Mycroft. SH
Que se passe-t-il ? MH
Où suis-je ? SH
Il gémissait. Tout paraissait flou, tout l'était. Le froid qui enserrait chacun de ses membres, de ses doigts qui agrippaient son téléphone comme la dernière bouée de sauvetage. Il sentait l'humidité de la rue, l'odeur nauséabonde des déchets, de la pisse, de lui-même. Sa respiration difficile, ses vêtements abîmés, ses blessures. Ils avaient dit, pourtant. Ils avaient promis, même. Ils lui avaient dit. Ses yeux s'embuèrent et un liquide chaud s'en échappa, se mêlant à la coagulation moite du sang. Ses larmes glissèrent le long de son nez, de sa joue, puis finirent sur le trottoir, avec lui. Son téléphone vibra de nouveau. Il retint un sanglot. Il ramena de nouveau son bras droit devant son visage, et la lueur blafarde de l'écran illumina son visage mince.
J'arrive. MH
Il ferma les yeux de soulagement, et sa main retomba sur le sol glacé. Il attendit, s'empêchant de penser à quoi que ce soit hormis l'arrivée imminente de son frère. Des talons finirent par claquer rapidement dans la petite ruelle. Des mains grandes et fines se posèrent sur ses épaules, les pressèrent légèrement.
"Sherlock ?"
La voix inquiète de Mycroft le fit frissonner.
"...o...oui."
Sa voix était à peine plus audible qu'un murmure. Faible, drogué, battu presque à mort. Laissé près des poubelles, tel un vulgaire déchet. Les mains le soulevèrent, puis le redressèrent. Il gémit doucement sous la douleur, croisant le regard gris de son aîné, qui le scrutait avec attention.

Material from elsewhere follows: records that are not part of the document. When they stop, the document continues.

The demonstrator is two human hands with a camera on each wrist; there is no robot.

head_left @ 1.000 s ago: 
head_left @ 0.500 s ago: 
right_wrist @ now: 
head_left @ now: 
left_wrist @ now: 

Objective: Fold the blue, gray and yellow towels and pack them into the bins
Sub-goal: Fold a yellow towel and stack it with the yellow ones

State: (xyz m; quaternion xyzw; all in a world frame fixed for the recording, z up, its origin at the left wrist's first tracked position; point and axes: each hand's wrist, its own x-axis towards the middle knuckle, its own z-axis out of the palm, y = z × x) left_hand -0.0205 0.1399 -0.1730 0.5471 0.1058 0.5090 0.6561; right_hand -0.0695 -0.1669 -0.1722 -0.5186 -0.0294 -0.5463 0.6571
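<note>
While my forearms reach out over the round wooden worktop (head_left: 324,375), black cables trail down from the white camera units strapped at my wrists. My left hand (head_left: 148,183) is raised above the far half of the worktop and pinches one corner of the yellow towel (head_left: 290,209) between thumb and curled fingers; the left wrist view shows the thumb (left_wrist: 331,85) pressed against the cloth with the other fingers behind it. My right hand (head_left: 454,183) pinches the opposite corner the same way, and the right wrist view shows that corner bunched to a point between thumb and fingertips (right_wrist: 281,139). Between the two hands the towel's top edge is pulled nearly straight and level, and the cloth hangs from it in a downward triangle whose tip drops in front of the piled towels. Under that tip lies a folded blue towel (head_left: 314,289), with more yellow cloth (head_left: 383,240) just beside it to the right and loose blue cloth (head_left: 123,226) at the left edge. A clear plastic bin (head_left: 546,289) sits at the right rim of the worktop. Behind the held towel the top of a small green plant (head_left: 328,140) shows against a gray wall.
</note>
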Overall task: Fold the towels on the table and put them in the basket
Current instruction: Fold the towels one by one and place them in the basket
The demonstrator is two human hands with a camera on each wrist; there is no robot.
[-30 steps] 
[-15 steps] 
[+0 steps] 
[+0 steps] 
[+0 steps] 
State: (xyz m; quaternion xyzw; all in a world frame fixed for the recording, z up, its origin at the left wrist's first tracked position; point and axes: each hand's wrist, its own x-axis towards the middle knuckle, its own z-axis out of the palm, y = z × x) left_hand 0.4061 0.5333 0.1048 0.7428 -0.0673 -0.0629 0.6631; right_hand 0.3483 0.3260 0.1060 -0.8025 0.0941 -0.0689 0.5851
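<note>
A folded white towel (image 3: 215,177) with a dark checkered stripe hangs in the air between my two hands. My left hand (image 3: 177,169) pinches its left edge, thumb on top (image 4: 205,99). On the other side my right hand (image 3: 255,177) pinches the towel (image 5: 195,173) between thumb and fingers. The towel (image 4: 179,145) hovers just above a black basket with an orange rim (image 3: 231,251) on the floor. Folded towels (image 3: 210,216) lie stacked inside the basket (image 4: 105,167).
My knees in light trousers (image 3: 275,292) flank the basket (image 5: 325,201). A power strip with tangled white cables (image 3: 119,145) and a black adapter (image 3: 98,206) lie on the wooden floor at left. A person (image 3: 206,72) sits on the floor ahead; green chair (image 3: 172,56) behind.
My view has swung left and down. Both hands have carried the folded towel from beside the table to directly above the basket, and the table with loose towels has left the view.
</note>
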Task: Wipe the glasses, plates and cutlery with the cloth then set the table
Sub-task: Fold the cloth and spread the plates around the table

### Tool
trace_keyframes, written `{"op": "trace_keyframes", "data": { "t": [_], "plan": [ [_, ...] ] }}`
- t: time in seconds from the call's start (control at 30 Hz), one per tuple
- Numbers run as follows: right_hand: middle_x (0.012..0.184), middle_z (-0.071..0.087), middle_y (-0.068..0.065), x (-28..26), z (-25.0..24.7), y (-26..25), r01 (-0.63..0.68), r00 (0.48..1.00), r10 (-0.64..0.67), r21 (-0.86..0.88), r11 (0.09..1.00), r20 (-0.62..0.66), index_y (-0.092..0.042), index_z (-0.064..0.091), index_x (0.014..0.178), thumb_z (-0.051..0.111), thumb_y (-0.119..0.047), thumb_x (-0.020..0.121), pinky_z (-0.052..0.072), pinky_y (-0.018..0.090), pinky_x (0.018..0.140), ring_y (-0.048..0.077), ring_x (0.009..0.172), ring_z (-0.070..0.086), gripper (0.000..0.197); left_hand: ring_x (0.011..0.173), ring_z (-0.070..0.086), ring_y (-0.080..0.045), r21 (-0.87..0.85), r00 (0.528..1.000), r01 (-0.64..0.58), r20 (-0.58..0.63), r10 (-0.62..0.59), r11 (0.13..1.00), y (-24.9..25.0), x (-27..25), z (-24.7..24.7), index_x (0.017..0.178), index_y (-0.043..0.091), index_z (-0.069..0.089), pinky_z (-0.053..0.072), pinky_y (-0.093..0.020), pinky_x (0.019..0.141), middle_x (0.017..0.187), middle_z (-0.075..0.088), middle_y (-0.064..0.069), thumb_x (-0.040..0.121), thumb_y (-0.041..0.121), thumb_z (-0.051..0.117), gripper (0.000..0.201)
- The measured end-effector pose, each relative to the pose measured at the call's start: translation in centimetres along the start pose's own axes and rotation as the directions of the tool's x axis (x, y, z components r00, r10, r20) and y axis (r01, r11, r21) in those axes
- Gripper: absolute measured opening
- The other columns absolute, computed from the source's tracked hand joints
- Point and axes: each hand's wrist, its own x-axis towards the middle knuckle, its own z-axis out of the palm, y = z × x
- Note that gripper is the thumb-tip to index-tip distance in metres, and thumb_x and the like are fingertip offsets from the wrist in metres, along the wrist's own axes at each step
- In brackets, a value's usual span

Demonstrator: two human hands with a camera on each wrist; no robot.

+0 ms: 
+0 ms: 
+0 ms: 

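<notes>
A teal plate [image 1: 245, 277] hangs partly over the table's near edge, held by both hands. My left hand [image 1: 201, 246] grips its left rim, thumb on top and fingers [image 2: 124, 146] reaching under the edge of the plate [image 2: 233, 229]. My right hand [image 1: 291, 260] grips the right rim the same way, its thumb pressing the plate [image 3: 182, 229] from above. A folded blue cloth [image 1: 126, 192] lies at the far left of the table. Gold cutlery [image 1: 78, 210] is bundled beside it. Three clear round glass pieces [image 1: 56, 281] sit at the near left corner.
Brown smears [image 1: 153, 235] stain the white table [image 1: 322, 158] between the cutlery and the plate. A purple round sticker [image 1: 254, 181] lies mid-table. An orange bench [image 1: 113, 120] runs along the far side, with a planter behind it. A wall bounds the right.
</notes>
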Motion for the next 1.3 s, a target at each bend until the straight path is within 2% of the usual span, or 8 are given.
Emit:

"Je vais devoir te soulever."
Il acquiesça. Il eut mal, mais il n'en fit rien. Il voulait rentrer. Partir. Oublier. Effacer ces souvenirs si humiliants, si laids. Il perdit connaissance lorsque son frère le mit sur ses épaules. Il se réveilla un peu plus tard, dans l'ombre d'un salon plongé dans la nuit. Seule la lumière du ciel londonien illuminait de bleu et de gris le canapé sur lequel il était allongé, ainsi que la silhouette immobile de Mycroft. Il se redressa sur ses coudes, doucement, puis s'assit complètement. La douleur était partie, probablement grâce à des anesthésiants. La silhouette se mit en mouvement et vint s'asseoir sur le rebord du canapé, faisant face à lui. Il y eut un silence. Puis les bras de Sherlock s'enroulèrent d'eux-même autour du cou de Mycroft, plongeant son nez dans le cou à l'odeur si propre qui caractérisait son aîné. Ils restèrent ainsi pendant plusieurs minutes, avant que Sherlock ne se décroche de lui-même. Ses yeux brillaient dans la faible luminosité, et ses lèvres, bleuies par un coup, s'entrouvrirent.
"Ils… Ils m'avaient dit…, balbutia-t-il.
Il baissa la tête, ne supportant pas sa propre faiblesse, sa propre naïveté.
"Ils m'ont promis d'être mes amis."
La phrase était sortie d'une traite, comme un poison qu'il expulsait de son corps. Il serra les dents, retenant le sanglot qui montait dans sa gorge.
"Si… Si je faisais comme eux, si je payais et réussissait le rite de passage, ils seraient mes meilleurs amis."
Il déglutit. Les doigts de son frère vinrent s'enfouir dans ses cheveux sales, doux et réconfortants.
"Mycroft…, appela-t-il désespérément. J'ai cru… J'ai cru que…
- Sherlock."
L'aîné entoura les poignets tremblants de ses mains.
"Sherlock, regarde-moi."
Le futur détective releva misérablement son visage tuméfié, plongeant ses prunelles encore innocentes dans celles de celui qui serait le Gouvernement Britannique. Mais ce n'étaient, à ce moment précis, que deux frères, comme il y en a des millions d'autres dans le monde.
"Ni toi, ni moi, n'avons besoin d'amis, murmura-t-il.
Mycroft approcha son visage un peu plus près de celui de Sherlock, dont les larmes avaient recommencé à couler sur ses plaies.
"Te souviens-tu de ce que je t'ai appris, quand Redbeard est mort ?"
Sherlock baissa la tête, ses lèvres se pincèrent au souvenir douloureux. L'index de son frère vint redresser son visage, et ses yeux croisèrent de nouveau ceux, animés d'une douce tendresse, de Mycroft.
"Aimer n'est pas un avantage, récita-t-il.